Two award-winning masters of the short story come together for an unmissable hour of fiction, feeling, and fierce imagination. Belfast-born Paul McVeigh – author of The Good Son and I Hear You and co-founder of the London Short Story Festival – writes with humour, compassion and razor-sharp insight. His work, celebrated internationally, explores working-class life, queer identity and the power of language to wound or redeem.

Folkestone-based Adam Marek – winner of the prestigious Arts Foundation Short Story Fellowship and author of The Universe Delivers the Enemy You Need – is known for his brilliantly strange, deeply human stories that bend reality and tap into the surreal edge of everyday life.

Together, McVeigh and Marek will read from their work, talk about their playfully different approaches to the form, and explore how short stories can capture the biggest questions in the smallest moments. Expect a rich conversation about craft, vulnerability, play, and why the short story continues to punch above its weight.

A must-attend for readers, writers, and anyone who believes in the power of a well-told tale to shake the world – or shift your soul.

You can also buy my radio short story collection, I Hear You, out now.

Irish Times Review of ‘I Hear you’

Thank you to novelist Neil Hegarty, for this lovely review of, I Hear You, in the Irish Times.

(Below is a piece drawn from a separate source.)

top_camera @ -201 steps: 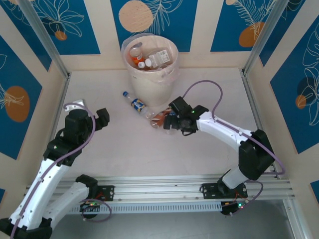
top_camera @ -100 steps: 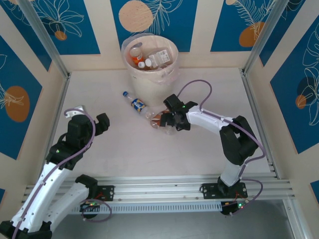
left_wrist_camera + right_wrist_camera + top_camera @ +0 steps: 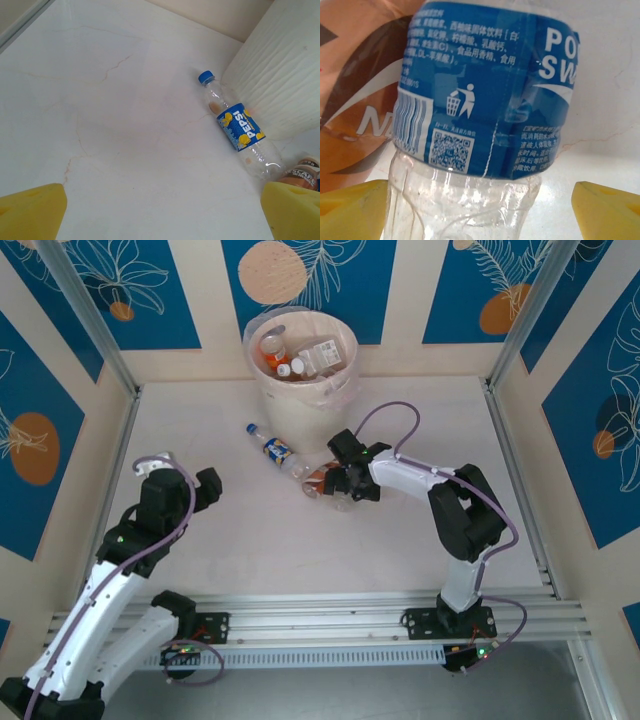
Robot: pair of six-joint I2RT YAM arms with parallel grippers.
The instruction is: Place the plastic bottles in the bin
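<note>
The pale bin (image 3: 300, 390) stands at the back with several plastic bottles inside it (image 3: 285, 358). Three plastic bottles lie on the table just in front of it. One is a blue-capped Pepsi bottle (image 3: 272, 448) (image 3: 240, 127). Beside it lies a brown-labelled bottle (image 3: 318, 480) (image 3: 355, 90) (image 3: 300, 172), and touching that a clear blue-labelled bottle (image 3: 480, 100). My right gripper (image 3: 343, 485) (image 3: 480, 210) is open and low over the blue-labelled bottle, whose body lies between the yellow fingers (image 3: 607, 207); a gap shows at the right finger. My left gripper (image 3: 200, 488) (image 3: 162, 220) is open over bare table, well left of the Pepsi bottle.
Patterned walls and metal posts (image 3: 100, 340) close in the white table (image 3: 420, 410) on three sides. A metal rail (image 3: 330, 615) runs along the near edge. The bin's ribbed wall (image 3: 280, 80) stands right behind the Pepsi bottle.
My right arm has folded in, and its gripper has slid left onto the blue-labelled bottle, jaws narrowing slightly. The left arm has drifted a little toward the near edge.
</note>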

“My mind found an old shoebox full of memories, and as I opened it, the moths of the past flew out”: in The Singer, one of the short stories in Paul McVeigh’s vivid and memorable new collection, we meet a nameless female protagonist as she sifts through the stuff of her life. The scene is an ordinary family home in north Belfast – but as each of these stories reminds us, there is no such thing as an ordinary family or home. Rather, each family, home, life is invariably extraordinary, in myriad ways – and all we need do to see this is to pay attention.

The Singer is a story of sibling rivalry, envy, tension – and to add further to such pleasures, this is also a complex retelling of What Ever Happened to Baby Jane? The protagonist’s sister (and indeed, her name is Jane) has always been the favourite one, the talented one, the one who triumphed at the local talent competition three years running – though also the one who even as a child liked to take nips from the bottle of cooking brandy in the kitchen cupboard. The other sister has gone off and earned a degree, has been good, has carved out a sensible place in the world – has been thoroughly eclipsed: but now she teeters on the edge of something remarkable, of a longed-for switch in life; and to add to her satisfaction, Jane has taken to calling from London, looking for money. There is sleekness in the telling, there is satisfaction in the glimpse of a happy ending – and best of all, this happy ending will not be for everyone.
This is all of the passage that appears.